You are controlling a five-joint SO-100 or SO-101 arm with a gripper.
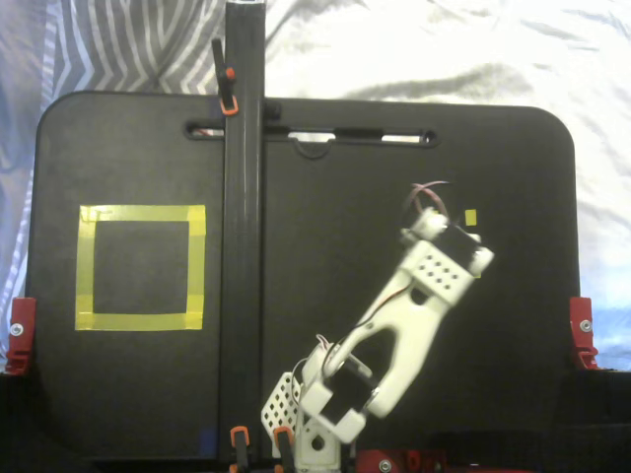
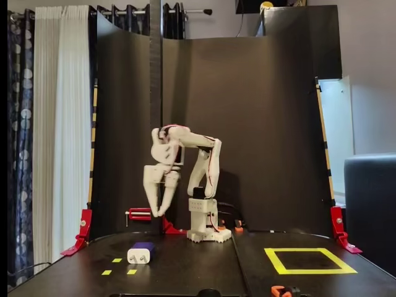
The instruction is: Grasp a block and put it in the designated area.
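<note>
Now your hand [image 2: 159,212] hangs empty, fingers nearly together, well above the block [image 2: 141,253], which lies below and slightly left of it on the tabletop [image 2: 185,266].

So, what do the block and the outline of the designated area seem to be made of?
The block looks like smooth molded plastic: white front face, dark-blue top, rounded edges, slight sheen. The designated area is outlined in what seems to be yellow adhesive tape: flat strips overlapping at the corners, lying flush on the matte black table.
</note>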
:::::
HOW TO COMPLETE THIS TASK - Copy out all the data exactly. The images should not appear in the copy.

TASK ANSWER -
You are controlling a five-joint SO-100 or SO-101 arm with a gripper.
The instruction is: Grasp a block and put it in the designated area.
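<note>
Now your hand [image 2: 159,212] hangs empty, fingers nearly together, well above the block [image 2: 141,253], which lies below and slightly left of it on the tabletop [image 2: 185,266].

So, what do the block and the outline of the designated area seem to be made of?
The block looks like smooth molded plastic: white front face, dark-blue top, rounded edges, slight sheen. The designated area is outlined in what seems to be yellow adhesive tape: flat strips overlapping at the corners, lying flush on the matte black table.
</note>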

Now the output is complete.